Mas o que ocorre é que até os estoques da Conab estão curtos. Hoje, a companhia realiza outra oferta pública de 100 mil toneladas do cereal, o que fará com que o volume de produto armazenado caia para 653 mil toneladas, insuficiente para um mês de consumo brasileiro. Com uma produção de 5,5 milhões de toneladas, que atende apenas metade do consumo de 11 milhões de toneladas, o Brasil é um dos principais importadores de trigo do mundo.
Mas Camargos afirma não haver preocupações com o abastecimento no país pois, em duas semanas, começam a entrar no mercado volumes mais expressivos de trigo da safra paranaense. “Apesar da escassez global, vamos conseguir fazer novas aquisições da commodity ao longo da atual safra brasileira”, avaliou.

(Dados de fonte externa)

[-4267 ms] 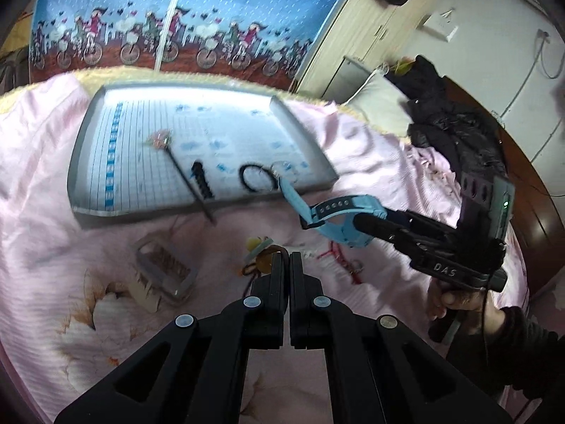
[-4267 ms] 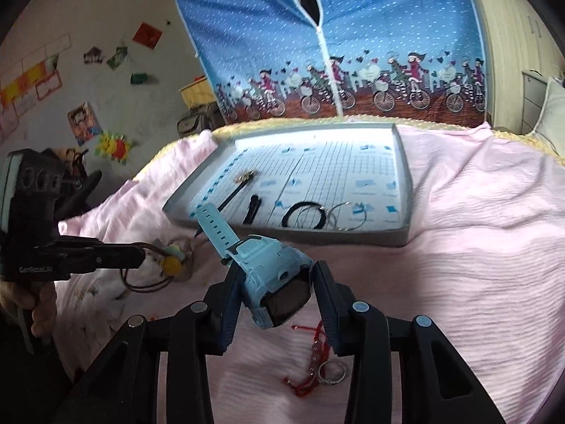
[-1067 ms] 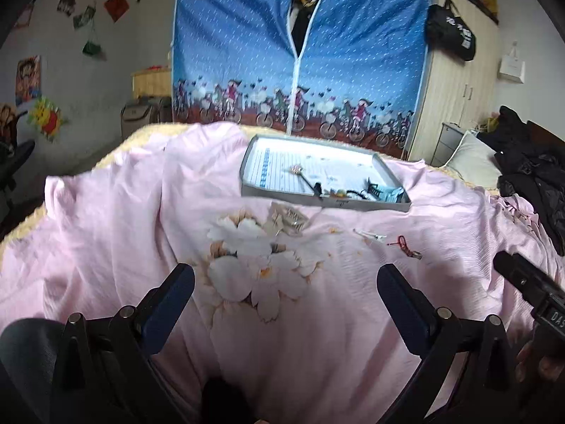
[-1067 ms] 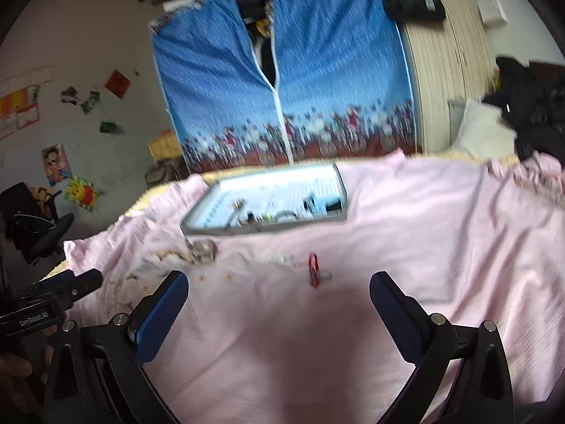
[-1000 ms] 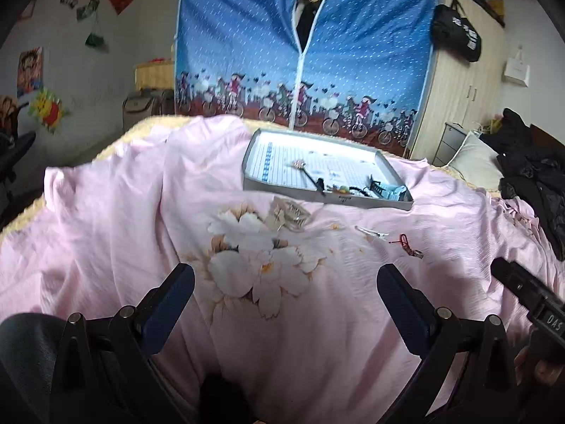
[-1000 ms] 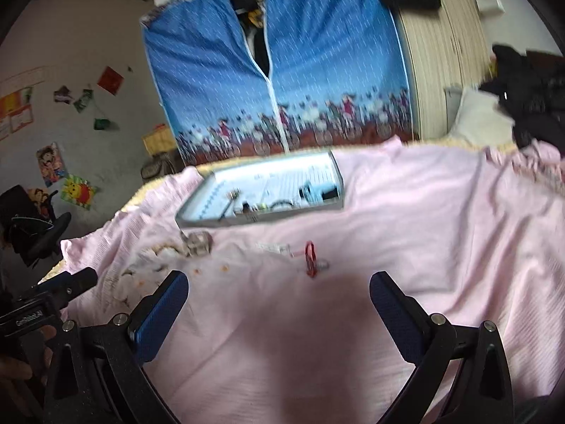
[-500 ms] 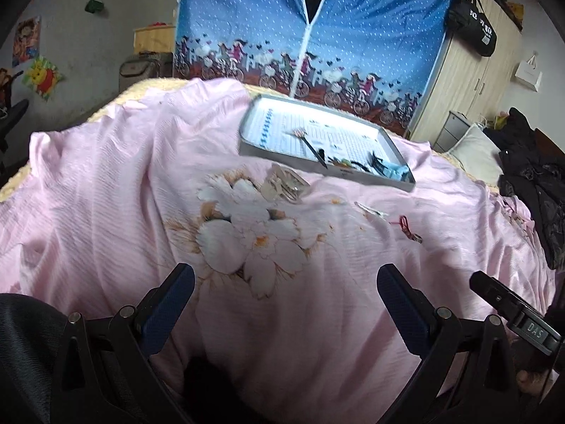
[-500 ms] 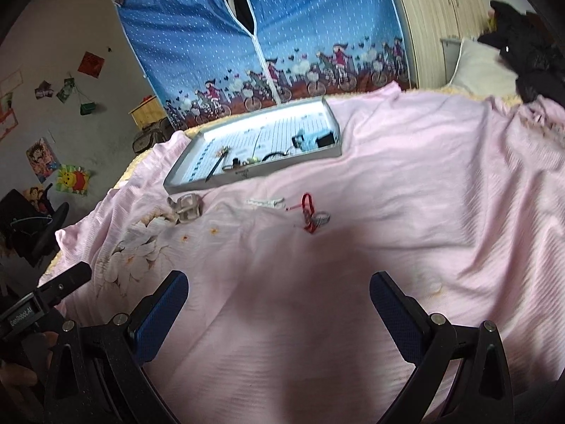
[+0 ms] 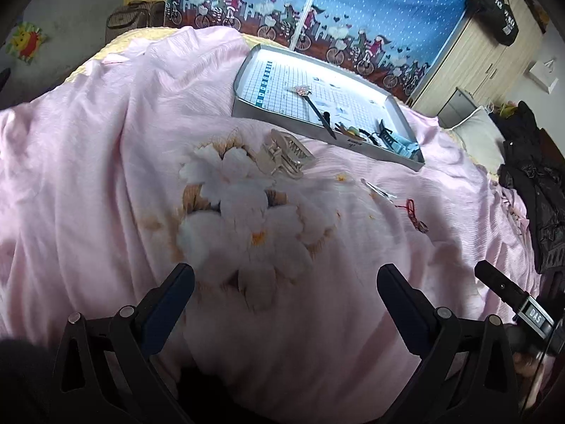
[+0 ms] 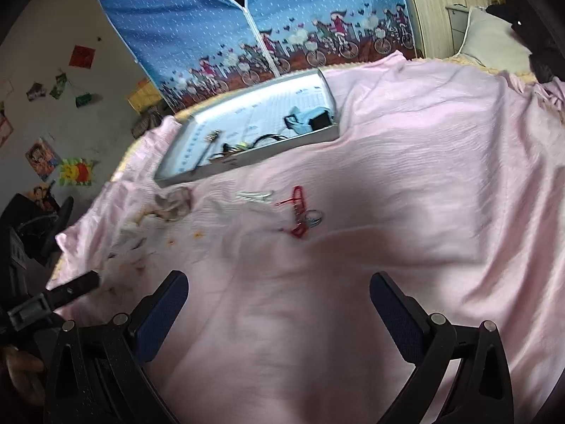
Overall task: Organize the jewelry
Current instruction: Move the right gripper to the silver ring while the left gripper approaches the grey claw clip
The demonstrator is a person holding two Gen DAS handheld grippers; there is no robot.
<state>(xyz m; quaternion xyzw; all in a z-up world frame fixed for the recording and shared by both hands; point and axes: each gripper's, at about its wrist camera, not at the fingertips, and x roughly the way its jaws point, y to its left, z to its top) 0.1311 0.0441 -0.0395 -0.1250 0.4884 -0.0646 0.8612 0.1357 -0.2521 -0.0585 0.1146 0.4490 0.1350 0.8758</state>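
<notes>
The left hand-held gripper (image 9: pixel 285 284) fills the bottom of the left wrist view with its two fingers spread wide and nothing between them, hovering over the pink bedspread (image 9: pixel 106 176). The right hand-held gripper (image 10: pixel 279 291) is spread just as wide and empty at the bottom of the right wrist view; its body also shows at the lower right edge of the left wrist view.

Above the left fingers, mid-frame, is a large flower pattern (image 9: pixel 243 219) on the bedspread. At its upper edge lies a pale claw hair clip (image 9: pixel 287 153). To the right of the clip lie a thin silvery clip (image 9: pixel 379 189) and, further right, a red cord bracelet (image 9: pixel 413 213) with a small ring at its end.

Beyond these, in the upper centre of the frame, a grey tray (image 9: pixel 247 81) rests on the bed. Inside it a long hairpin (image 9: pixel 314 104) with a flower head lies diagonally. At the tray's lower right corner sit a light blue watch (image 10: pixel 310 120), a black band (image 10: pixel 268 137) and some small mixed pieces that are hard to tell apart.

Behind the bed hangs a blue curtain (image 10: pixel 212 17) printed with cyclists, and dark clothing (image 9: pixel 536 176) is piled at the right edge.
</notes>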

Ele afirma que a Conab deve realizar, no máximo, mais dois leilões de trigo, cada um ofertando 100 mil toneladas. “Depois devemos nos retirar para não atrapalhar os negócios com a entrada da safra”.
No entanto, a Organização das Cooperativas do Paraná (Ocepar) deve nos próximos dias fazer um pedido oficial ao governo para interromper imediatamente a realização de leilões. “A liberação dos estoques está atrapalhando a negociação entre produtores e indústrias”, diz Flávio Turra, diretor-técnico da Ocepar.
Até a última safra, o Paraná foi o líder nacional no plantio de trigo. Mas desanimados com os preços baixos dos últimos anos, seus produtores substituíram boa parte da área por cultivo de milho, perdendo a liderança neste ciclo para o Rio Grande do Sul. “Agora, estamos trabalhando com preços de R$ 700 por tonelada”, afirma Turra.
Os picos de preço indicados neste ano para o trigo brasileiro estão se aproximando dos alcançados no boom das commodities, em 2008, quando a tonelada do cereal chegou a valer quase R$ 800″, lembra o especialista da Safras & Mercado, Élcio Bento.